Contemplating causality

  • Discriminating causality and emptiness from the idea of an external creator
  • Investigating our idea of negative and positive karma
  • Cleaning up with old assumptions and wrong views
  • Not everything happens because of karmic causality. There are other causalities, too!
  • Causality means change and if you can change the causes you can change the results

I was going to suggest—because last night we talked so much about causality—that you spend some time meditating on that and really make that a very prominent thing. And it fits in very well with Vajrasattva meditation for a number of reasons. And what’s the difference–because last night we were negating the existence of an external creator who manages the universe. Well, when we visualize Vajrasattva do we sometimes just–the old man in the sky suddenly looks like Vajrasattva. [laughter] You know? But our idea in our mind is very similar.

One of my friends in Jalapa, Mexico, said in his group somebody came in and wanted to know about “Saint Vajrasattva.” “Santo Vajrasattva.” [laughter] So we have to really discriminate: what is the difference between the two of those? And how does this whole idea of causality, and causality fitting in with emptiness, complimenting emptiness, how does this fit in with how we see Vajrasattva. And similarly, when we’re doing the purification, do we see our karmic imprints as something permanent, something truly existent? “I did this however long ago it was and I just feel so bad about it and that’s hanging over my head the whole rest of my life and I can’t get rid of it.” You know, kind of this action, which, when we look at the action the action has causes, it changed moment by moment, and it went out of existence, and there was a karmic seed left. Or, you get into Prasangika, there was a “having disintegrated” left. But in our mind we’ve cast this in concrete. “I did this horrible thing. There’s nothing that can ever undo the energy created from that.”
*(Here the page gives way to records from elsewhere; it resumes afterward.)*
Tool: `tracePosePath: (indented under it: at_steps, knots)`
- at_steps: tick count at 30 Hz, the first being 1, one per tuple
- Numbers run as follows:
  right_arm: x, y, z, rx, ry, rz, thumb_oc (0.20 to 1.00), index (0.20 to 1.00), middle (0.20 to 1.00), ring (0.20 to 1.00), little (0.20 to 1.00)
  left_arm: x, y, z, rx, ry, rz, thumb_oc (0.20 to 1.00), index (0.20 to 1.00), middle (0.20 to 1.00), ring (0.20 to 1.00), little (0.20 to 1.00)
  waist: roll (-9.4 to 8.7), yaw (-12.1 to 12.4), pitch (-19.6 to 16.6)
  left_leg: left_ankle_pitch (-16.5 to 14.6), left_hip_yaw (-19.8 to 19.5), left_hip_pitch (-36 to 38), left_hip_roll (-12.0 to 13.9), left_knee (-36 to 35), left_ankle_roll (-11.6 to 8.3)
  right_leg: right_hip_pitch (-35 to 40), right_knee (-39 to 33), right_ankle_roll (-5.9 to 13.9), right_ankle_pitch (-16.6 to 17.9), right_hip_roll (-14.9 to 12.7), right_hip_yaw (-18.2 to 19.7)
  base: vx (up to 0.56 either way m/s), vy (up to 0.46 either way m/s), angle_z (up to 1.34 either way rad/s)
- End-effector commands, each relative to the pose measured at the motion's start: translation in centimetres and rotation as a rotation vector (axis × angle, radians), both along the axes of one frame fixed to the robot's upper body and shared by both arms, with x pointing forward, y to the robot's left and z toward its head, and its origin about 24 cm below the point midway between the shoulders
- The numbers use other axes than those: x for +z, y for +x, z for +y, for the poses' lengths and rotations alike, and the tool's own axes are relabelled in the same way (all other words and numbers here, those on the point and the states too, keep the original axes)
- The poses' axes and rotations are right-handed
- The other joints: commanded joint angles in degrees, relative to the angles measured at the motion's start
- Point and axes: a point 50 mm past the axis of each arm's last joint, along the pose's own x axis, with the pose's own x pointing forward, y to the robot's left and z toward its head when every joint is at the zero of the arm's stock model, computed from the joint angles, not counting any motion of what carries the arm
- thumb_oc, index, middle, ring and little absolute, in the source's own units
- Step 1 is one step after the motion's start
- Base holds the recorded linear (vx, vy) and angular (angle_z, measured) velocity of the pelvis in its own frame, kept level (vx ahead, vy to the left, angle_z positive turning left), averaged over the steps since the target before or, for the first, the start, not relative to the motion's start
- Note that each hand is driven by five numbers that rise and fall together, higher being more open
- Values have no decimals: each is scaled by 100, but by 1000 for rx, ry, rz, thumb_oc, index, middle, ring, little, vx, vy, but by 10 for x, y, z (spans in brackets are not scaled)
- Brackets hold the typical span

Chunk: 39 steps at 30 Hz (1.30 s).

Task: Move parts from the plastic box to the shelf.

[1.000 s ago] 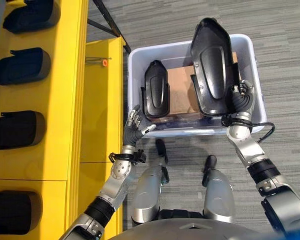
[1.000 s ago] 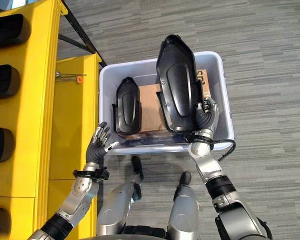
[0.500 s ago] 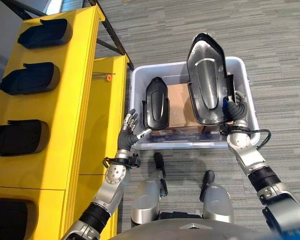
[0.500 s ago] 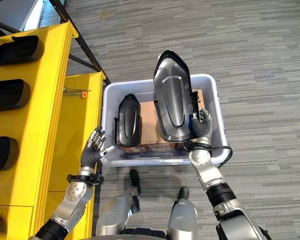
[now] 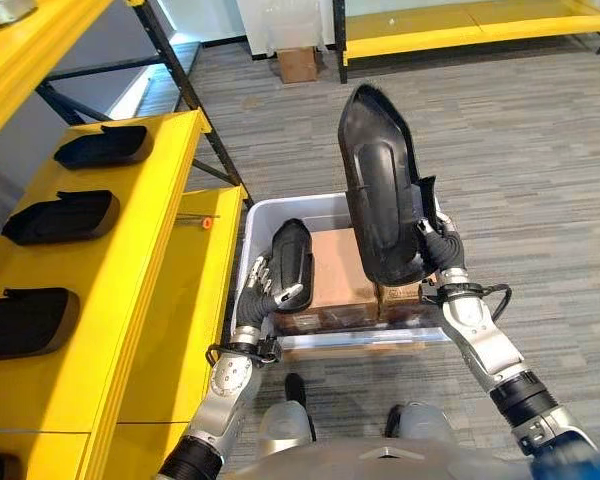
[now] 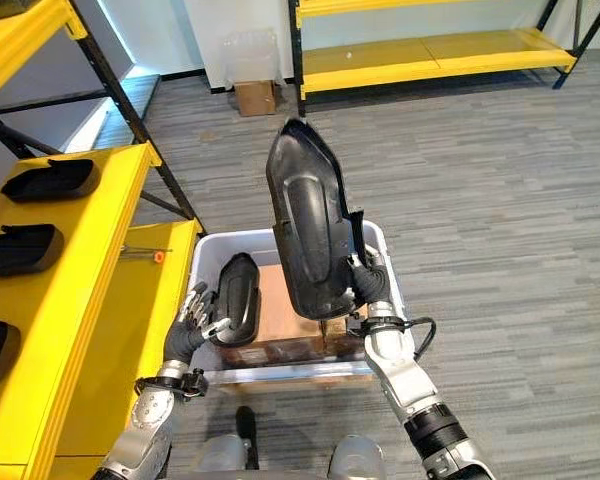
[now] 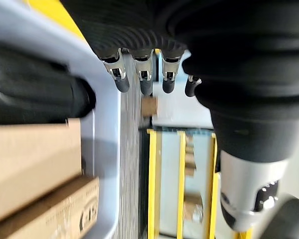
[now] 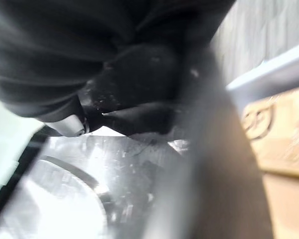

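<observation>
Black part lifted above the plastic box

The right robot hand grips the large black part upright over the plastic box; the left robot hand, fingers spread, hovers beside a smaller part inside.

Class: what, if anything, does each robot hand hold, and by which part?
The right hand grips the large black part by its lower edge. The left hand is open, holding nothing.

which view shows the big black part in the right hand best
The left eye view: the big black part shows whole, raised above the plastic box, the right hand gripping its lower edge. Right eye view matches; the right wrist view shows a close blur.
</observation>
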Motion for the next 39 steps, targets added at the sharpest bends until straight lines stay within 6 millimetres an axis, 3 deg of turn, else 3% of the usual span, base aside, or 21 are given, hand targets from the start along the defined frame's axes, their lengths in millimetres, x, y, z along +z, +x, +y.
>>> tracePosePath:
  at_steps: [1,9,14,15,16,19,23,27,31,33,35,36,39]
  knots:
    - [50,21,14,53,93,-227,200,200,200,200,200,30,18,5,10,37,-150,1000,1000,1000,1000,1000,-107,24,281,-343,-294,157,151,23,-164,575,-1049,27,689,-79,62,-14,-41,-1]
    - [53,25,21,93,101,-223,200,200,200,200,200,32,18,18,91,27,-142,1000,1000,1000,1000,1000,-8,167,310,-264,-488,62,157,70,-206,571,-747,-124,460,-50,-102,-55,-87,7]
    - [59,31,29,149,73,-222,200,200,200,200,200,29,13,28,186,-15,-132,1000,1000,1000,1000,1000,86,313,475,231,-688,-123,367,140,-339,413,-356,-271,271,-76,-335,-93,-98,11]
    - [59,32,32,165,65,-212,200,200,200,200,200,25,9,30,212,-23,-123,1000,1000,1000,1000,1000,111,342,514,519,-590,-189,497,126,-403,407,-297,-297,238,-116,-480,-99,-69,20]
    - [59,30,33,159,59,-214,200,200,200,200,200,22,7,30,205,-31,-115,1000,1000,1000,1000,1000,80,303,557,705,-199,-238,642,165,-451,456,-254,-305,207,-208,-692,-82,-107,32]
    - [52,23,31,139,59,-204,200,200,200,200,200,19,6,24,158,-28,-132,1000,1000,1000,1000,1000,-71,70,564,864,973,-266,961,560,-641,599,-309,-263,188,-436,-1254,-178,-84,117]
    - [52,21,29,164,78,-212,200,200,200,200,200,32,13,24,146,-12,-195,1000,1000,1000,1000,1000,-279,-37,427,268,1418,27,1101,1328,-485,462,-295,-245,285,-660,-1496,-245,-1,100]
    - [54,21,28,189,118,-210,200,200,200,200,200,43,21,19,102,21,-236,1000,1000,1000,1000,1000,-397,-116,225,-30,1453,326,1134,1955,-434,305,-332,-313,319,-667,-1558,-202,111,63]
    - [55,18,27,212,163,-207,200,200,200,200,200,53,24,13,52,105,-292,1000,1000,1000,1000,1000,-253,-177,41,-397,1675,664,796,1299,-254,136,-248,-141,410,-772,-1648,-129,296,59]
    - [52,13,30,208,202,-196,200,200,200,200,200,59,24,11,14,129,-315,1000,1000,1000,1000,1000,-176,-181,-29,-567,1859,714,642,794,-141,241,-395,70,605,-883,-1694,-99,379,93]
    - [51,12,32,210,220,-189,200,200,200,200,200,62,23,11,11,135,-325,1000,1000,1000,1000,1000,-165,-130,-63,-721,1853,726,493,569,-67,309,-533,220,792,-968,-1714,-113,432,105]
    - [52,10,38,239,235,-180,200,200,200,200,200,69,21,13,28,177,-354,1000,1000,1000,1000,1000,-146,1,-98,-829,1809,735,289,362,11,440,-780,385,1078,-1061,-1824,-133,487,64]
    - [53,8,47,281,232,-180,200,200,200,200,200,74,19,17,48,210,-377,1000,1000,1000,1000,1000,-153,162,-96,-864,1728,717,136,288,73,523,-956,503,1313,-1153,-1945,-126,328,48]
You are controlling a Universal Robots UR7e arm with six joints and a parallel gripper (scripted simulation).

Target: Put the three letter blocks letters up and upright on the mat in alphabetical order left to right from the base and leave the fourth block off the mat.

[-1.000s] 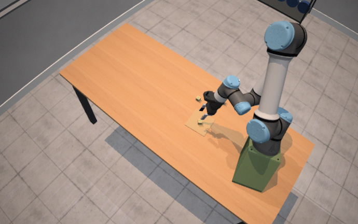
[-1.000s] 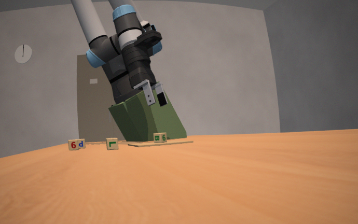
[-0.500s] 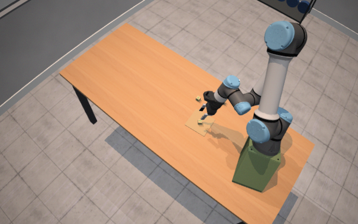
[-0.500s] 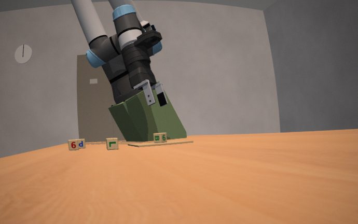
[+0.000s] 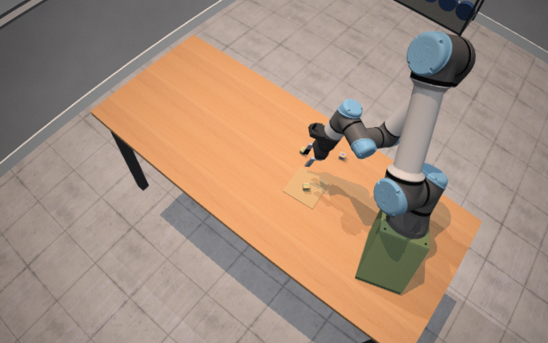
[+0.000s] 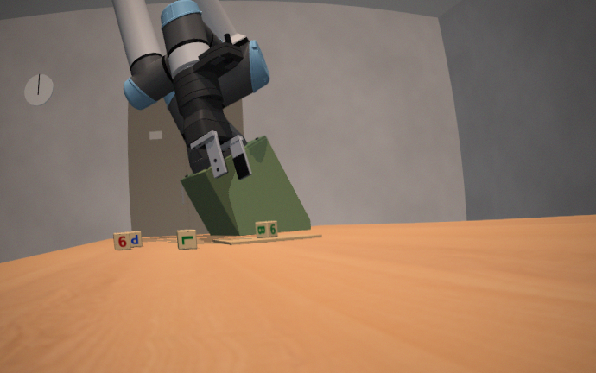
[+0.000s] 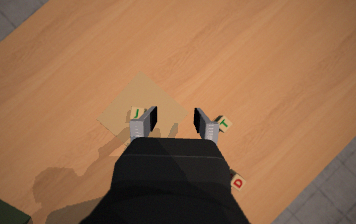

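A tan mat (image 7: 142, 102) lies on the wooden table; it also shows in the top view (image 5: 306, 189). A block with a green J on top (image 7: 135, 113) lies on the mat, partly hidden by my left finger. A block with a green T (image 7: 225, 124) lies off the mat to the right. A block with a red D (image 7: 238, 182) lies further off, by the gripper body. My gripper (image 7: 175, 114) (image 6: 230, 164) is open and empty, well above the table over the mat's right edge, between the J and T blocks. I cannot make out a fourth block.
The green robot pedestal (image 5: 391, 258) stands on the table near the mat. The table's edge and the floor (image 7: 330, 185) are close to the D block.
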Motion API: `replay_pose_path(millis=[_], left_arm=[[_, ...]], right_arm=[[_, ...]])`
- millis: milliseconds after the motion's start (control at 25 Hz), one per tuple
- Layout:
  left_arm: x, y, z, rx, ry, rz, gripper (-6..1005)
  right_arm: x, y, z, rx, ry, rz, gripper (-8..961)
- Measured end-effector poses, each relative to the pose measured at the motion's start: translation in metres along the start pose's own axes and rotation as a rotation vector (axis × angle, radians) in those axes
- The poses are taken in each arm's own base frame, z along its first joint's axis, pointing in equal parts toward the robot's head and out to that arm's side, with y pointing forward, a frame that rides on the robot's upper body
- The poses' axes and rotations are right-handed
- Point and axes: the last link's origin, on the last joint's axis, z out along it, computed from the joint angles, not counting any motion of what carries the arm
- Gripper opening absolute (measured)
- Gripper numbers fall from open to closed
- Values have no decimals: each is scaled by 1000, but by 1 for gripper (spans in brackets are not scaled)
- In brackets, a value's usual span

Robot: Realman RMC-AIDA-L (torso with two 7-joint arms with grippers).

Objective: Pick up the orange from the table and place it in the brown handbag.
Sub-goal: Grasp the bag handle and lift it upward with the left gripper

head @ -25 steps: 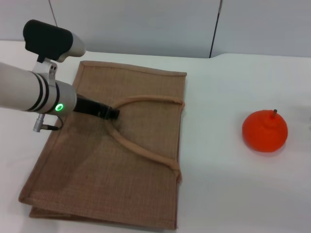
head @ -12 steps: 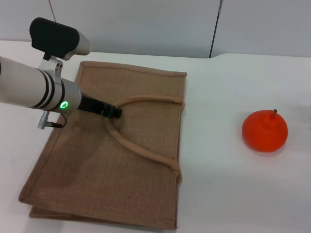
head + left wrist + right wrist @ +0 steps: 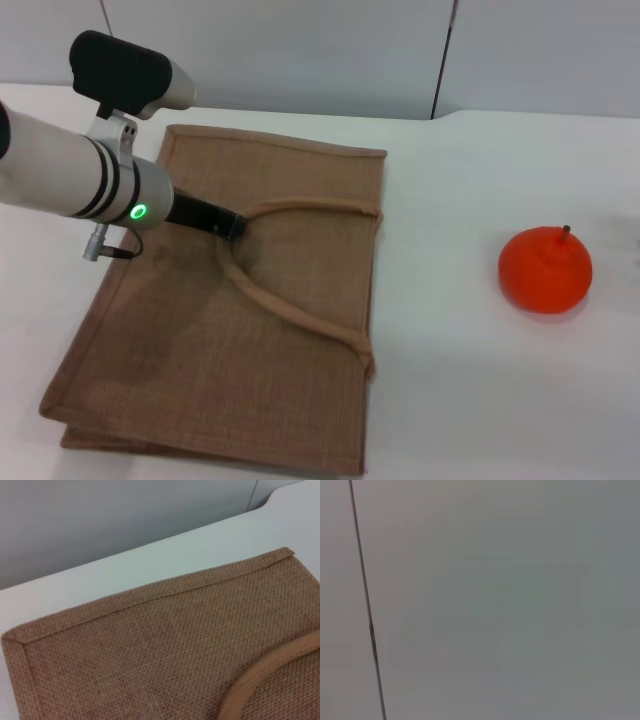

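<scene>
At nine o'clock the left gripper (image 3: 232, 226) meets the brown handbag's (image 3: 290, 400) handle (image 3: 300, 312); I cannot tell whether its jaws are apart. The bag lies flat, so a missed handle leaves it closed. At three o'clock the orange (image 3: 545, 270) sits on the white worktop (image 3: 450, 380) before a grey wall (image 3: 300, 50). The right gripper is unseen.

Head view: scene taken from above and in front, whole brown handbag (image 3: 230, 320) and table (image 3: 470, 400) covered. Left wrist view: held close over the bag's far corner (image 3: 150, 645), weave and handle loop (image 3: 260, 675) shared with the head view. Right wrist view: only a grey wall panel (image 3: 495, 600) is faced.
</scene>
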Motion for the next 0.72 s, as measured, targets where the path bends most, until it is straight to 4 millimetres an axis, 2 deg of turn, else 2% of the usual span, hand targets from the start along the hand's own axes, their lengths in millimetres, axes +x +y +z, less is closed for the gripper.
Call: replay_pose_path(millis=[360, 720], left_arm=[[-3, -1, 2, 1, -16, 2, 188], [4, -3, -3, 18, 23, 22, 128]], right_arm=[[0, 0, 0, 0, -3, 1, 869], [0, 2, 1, -11, 3, 9, 869]])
Look at what your ideas are about negative karma and positive karma. I’m sure we all think our positive karma comes and goes very very quickly and ripens quickly and finished very quickly. But our negative karma is permanent. And it’s this whole thing… Wait until we get into the next chapter of Aryadeva where we’re refuting permanent functional things. That’s what we think our karma is. It’s permanent and it still functions to produce the result of suffering, and it can never be purified, it just always [is].

Do we have that idea of negativity somewhere in the back our minds? Maybe you learned it when you were six years old or something. Or maybe your own mind made it up. But to really bring out those assumptions and kind of underlying ideas we have about things. And ask ourselves if they’re true. Am I grasping on to a permanent cause? Am I holding onto an idea of an external creator whom I’ve got to please? Am I thinking that a discordant cause is the cause of my suffering or my happiness? So really explore your mind and see what kind of assumptions there are there. And use the reasoning the logic to root out these old assumptions. Because these assumptions—if we don’t identify them, if we don’t challenge them—then they create a very strong emotional block in our practice. Because if we have this idea that my negative karma is permanent, there’s nothing I can do about it, then we easily go from there to “therefore, I am a bad person.” Of course, there’s no connection. Making mistaken actions does not mean you’re a bad person. They have no connection to each other. But our mind invents a connection. So my negativities are permanent functional things, that means I’m a bad person, that means I am hopeless, helpless, insufficient, and forget it.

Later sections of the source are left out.